───── Data to process

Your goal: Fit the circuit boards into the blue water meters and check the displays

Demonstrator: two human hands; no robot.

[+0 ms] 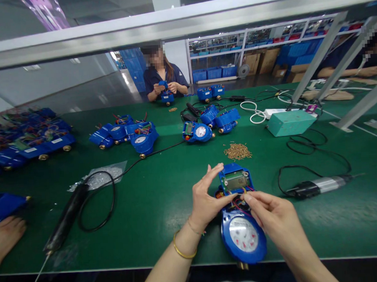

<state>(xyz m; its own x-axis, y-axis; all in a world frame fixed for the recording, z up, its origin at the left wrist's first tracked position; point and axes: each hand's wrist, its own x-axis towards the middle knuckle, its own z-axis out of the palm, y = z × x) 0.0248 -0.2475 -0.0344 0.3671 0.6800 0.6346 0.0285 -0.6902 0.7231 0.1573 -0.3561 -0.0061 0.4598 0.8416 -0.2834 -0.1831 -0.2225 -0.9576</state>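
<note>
Pinching thin wires (239, 203) in the open middle of a blue water meter (244, 235), close against the near edge of the table (161, 226).
Lying face up, long axis running away from the near edge, with round dial nearest and LCD display (236, 182) farthest; the wires between, directly under the fingertips of both hands. Right hand (271, 212) coming in low from the right, thumb and index pressed together on the wires; left hand (205, 197) spread wide, thumb across to the wires, index up beside the display; cannot tell if pressing. Farther, toward the right edge, an electric screwdriver (320, 186); beyond, a pile of brass-coloured screws (238, 151).
</note>
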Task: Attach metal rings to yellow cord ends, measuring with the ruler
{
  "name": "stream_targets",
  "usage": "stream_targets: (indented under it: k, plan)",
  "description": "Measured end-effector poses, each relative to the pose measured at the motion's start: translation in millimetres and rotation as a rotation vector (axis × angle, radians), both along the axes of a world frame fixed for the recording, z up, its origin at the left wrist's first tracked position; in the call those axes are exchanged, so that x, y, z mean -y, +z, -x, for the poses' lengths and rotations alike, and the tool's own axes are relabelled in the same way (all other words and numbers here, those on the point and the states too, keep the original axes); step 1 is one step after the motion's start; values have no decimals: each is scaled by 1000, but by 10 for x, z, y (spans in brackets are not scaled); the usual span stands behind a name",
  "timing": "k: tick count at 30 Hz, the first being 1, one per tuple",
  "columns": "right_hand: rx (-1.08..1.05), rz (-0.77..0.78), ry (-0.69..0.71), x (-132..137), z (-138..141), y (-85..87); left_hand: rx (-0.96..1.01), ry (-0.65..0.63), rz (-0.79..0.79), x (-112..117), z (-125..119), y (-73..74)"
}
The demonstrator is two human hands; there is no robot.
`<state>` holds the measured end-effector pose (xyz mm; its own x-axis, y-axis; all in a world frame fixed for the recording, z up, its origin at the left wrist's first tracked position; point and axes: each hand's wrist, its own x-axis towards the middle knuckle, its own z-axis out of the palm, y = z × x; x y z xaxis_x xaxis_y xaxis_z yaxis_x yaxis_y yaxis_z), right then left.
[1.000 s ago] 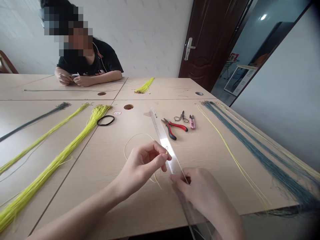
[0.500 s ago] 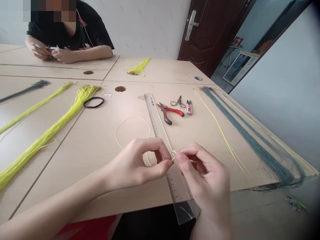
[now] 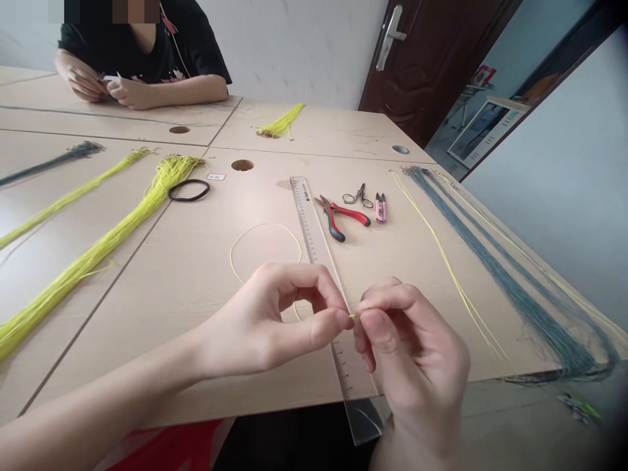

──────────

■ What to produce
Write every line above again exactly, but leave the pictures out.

■ Written answer
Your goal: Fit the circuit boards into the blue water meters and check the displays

Demonstrator: two human hands; no robot.

[+0 ms] 

<state>(xyz m; its own x-axis, y-axis; all in a world frame fixed for the recording, z up, its origin at the left wrist's first tracked position; point and axes: each hand's wrist, its own x-axis towards the middle knuckle, its own z-axis out of the palm, y = z × x) 0.0248 -0.2475 -0.0344 0.3671 0.6800 0.6346 0.0285 -0.6902 0.7231 0.1573 -0.3561 -0.0061 0.4598 0.8416 -0.2834 -0.1831 -0.2225 -0.9576</state>
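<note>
Pinching thin wires (239, 203) in the open middle of a blue water meter (244, 235), close against the near edge of the table (161, 226).
Lying face up, long axis running away from the near edge, with round dial nearest and LCD display (236, 182) farthest; the wires between, directly under the fingertips of both hands. Right hand (271, 212) coming in low from the right, thumb and index pressed together on the wires; left hand (205, 197) spread wide, thumb across to the wires, index up beside the display; cannot tell if pressing. Farther, toward the right edge, an electric screwdriver (320, 186); beyond, a pile of brass-coloured screws (238, 151).
</note>
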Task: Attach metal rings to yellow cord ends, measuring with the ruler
{
  "name": "stream_targets",
  "usage": "stream_targets: (indented under it: k, plan)",
  "description": "Measured end-effector poses, each relative to the pose measured at the motion's start: translation in millimetres and rotation as a rotation vector (axis × angle, radians), both along the axes of a world frame fixed for the recording, z up, its origin at the left wrist's first tracked position; in the call those axes are exchanged, so that x, y, z mean -y, +z, -x, for the poses' lengths and rotations alike, and the tool's own axes are relabelled in the same way (all other words and numbers here, those on the point and the states too, keep the original axes); step 1 is one step after the motion's start; values have no decimals: each is scaled by 1000, but by 10 for x, z, y (spans in brackets are not scaled); the usual span stands behind a name",
  "timing": "k: tick count at 30 Hz, the first being 1, one per tuple",
  "columns": "right_hand: rx (-1.08..1.05), rz (-0.77..0.78), ry (-0.69..0.71), x (-132..137), z (-138..141), y (-85..87); left_hand: rx (-0.96..1.01), ry (-0.65..0.63), rz (-0.79..0.79), x (-112..117), z (-125..119), y (-73..74)"
}
The demonstrator is two human hands; there is no robot.
`<state>` holds the measured end-effector pose (xyz mm; its own x-axis, y-axis; all in a world frame fixed for the recording, z up, its origin at the left wrist's first tracked position; point and axes: each hand's wrist, its own x-axis towards the middle knuckle, its own z-axis out of the palm, y = z × x; x y z xaxis_x xaxis_y xaxis_z yaxis_x yaxis_y yaxis_z), right then left.
[1.000 s ago] 
[0.500 s ago] 
[now] 

This answer requires no additional content.